I started a project a while ago called censoredinchina.org which uses this
feature to help generate awareness.

I haven't published any code yet, but the goal of the site is to generate
images of the censored web pages that can be easily embedded in blogs, etc.,
where they are more difficult for China's human censors to find/stop.

------
jhancock
The China response, which is part of this article in The Standard, is a
rewrite of what was published by the China Daily here:
[http://www.chinadaily.com.cn/china/2010-01/22/content_936488...](http://www.chinadaily.com.cn/china/2010-01/22/content_9364889.htm)

The China Daily does not tell you too much more, but at least its closer to
and identifies the source of China's response.

------
heresy
Just how much influence does the US government actually have over the Internet
and regulation of it, these days? Not much, I would have thought.

But I think it's great that in theory, we could cut China off from the rest of
the world, information wise, which is probably what their sour grapes
intimates.

Fuck living in a world where China has any influence over what happens on the
Internet in any way except inside their own borders.

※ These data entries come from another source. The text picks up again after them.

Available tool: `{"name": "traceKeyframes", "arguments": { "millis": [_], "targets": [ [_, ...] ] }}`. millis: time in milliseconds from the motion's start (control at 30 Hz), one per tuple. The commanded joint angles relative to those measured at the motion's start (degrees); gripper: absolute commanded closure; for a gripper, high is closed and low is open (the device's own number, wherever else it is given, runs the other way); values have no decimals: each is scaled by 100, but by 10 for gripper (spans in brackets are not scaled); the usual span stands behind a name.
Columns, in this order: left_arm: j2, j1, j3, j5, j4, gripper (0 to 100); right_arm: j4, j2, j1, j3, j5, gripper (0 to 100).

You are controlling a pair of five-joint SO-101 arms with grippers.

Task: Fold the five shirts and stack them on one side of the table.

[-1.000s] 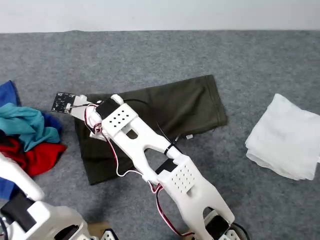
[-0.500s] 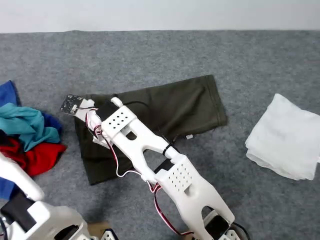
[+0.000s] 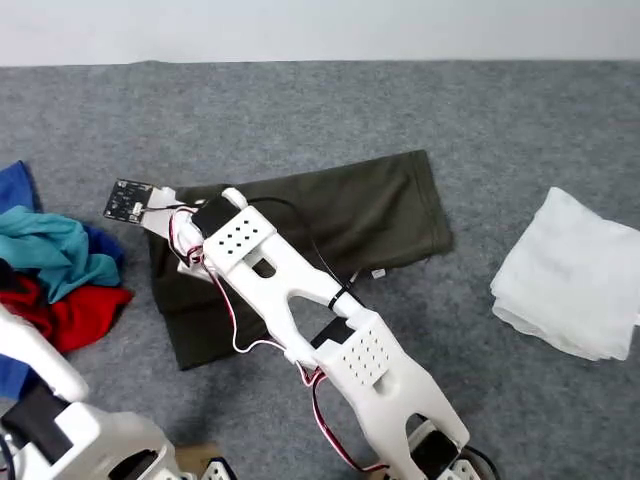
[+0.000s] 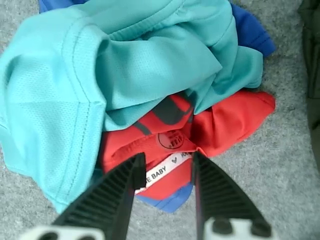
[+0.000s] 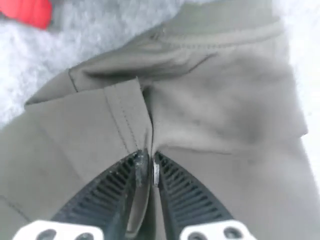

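Since one shirt already lay folded, progress: early by my reckoning, with one of five done, one in hand and three waiting.
Green shirt [image 3: 340, 220]: spread flat across the middle of the table [image 3: 300, 110], its end nearest the heap lying under my right wrist; laid open so an edge could be drawn over the rest.
Right gripper [image 5: 146, 167]: jaws almost together, pinching a raised ridge of the green shirt's cloth beside a stitched hem; placed there, I judged, to lift that edge and carry it across for a fold.
Left gripper [image 4: 167, 159]: jaws apart with nothing between them, hanging above the unfolded heap; I judged it parked clear of the fold and ready for the next pick.
Teal shirt [image 4: 100, 65]: crumpled on top of the heap at my left side of the table.
Red shirt [image 4: 225, 120]: bunched under the teal shirt, neck label showing.
Blue shirt [image 4: 250, 35]: lowest in the heap, showing at its edges.
White shirt [image 3: 570, 275]: folded, at my right side of the table, well apart from the green shirt; I took it for the start of the stack.
Risk: my pinch was narrow, so I judged the cloth could slip or drag unevenly.
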Motion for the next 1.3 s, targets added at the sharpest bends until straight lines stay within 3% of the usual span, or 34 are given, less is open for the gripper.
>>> {"name": "traceKeyframes", "arguments": {
  "millis": [0,167,267,433,733,1000,1267],
  "targets": [
    [-229,62,-22,9,-114,845,-409,-426,-22,-264,141,987],
    [-229,62,-22,9,-114,845,-585,-4,154,-281,237,983],
    [-229,62,-22,9,-114,845,-514,145,268,-281,193,927],
    [-229,62,-22,9,-114,845,-251,-180,382,-290,-387,861],
    [-229,70,-22,9,-114,845,1297,-875,409,-290,-484,861],
    [-229,316,-22,9,-114,845,2360,-875,215,-255,-1354,861],
    [-229,369,-22,9,-114,845,1508,-251,154,-281,-1398,860]
  ]
}}
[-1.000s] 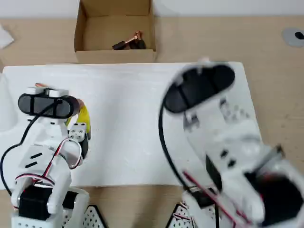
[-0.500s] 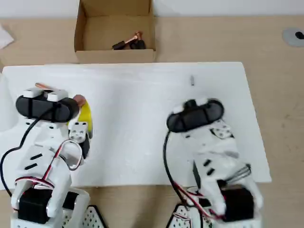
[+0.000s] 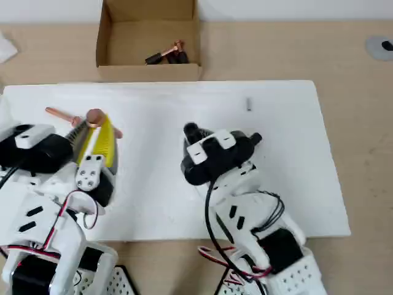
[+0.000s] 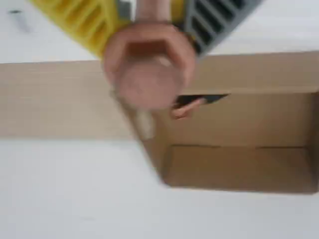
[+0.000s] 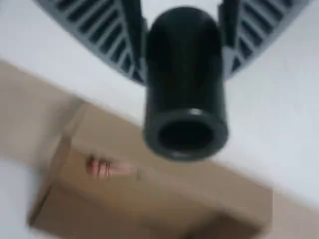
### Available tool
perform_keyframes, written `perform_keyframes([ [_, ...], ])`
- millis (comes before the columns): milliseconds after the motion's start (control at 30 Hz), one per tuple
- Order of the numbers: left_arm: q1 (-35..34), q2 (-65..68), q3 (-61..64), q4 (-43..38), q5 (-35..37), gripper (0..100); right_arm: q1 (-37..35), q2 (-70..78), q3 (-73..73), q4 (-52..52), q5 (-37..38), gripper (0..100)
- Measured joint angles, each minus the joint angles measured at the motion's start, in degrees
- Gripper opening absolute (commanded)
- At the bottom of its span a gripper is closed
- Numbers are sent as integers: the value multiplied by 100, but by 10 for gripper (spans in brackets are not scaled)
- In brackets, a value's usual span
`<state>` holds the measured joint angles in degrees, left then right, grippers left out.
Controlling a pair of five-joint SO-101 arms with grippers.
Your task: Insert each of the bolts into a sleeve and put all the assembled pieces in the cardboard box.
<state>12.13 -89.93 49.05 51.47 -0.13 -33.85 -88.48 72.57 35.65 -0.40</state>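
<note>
My left gripper [image 3: 92, 127] is shut on a copper bolt [image 3: 94, 117] over the left of the white mat. In the left wrist view its hex head [image 4: 149, 69] sits between a yellow finger [image 4: 84, 20] and a grey one, facing the cardboard box [image 4: 239, 169]. My right gripper [image 3: 195, 136] is shut on a black sleeve [image 3: 191, 131] near the mat's middle. In the right wrist view the sleeve [image 5: 184, 84] shows its hollow end, with the box [image 5: 149, 199] beyond. The box [image 3: 110, 43] stands behind the mat and holds assembled pieces [image 3: 167, 55]. Another copper bolt [image 3: 58, 114] lies by the left gripper.
The white mat [image 3: 153, 184] covers the table's middle, and wooden tabletop [image 3: 356, 123] surrounds it. A small grey pin [image 3: 249, 104] lies on the mat's back right. A grey disc [image 3: 379, 46] sits at the far right edge.
The right arm drew back from the mat's far side and swung left with the sleeve. The left arm shifted left, its gripper and bolt turning toward the box.
</note>
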Motion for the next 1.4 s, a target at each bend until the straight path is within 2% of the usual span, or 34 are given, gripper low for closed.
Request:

I think they're just a bit sore their "asymmetrical warfare" has this weakness
- any state of Total War will result in no Internet for them from which to
launch attacks.

------
grandalf
Strange that any post in which I _make an argument_ that the reaction to China
of late is overblown gets harshly modded down with no counter argument. Talk
about censorship!

edit: this phenomenon isn't going to make me stop arguing against the neocon
anti-china perspective, it will only make me more determined.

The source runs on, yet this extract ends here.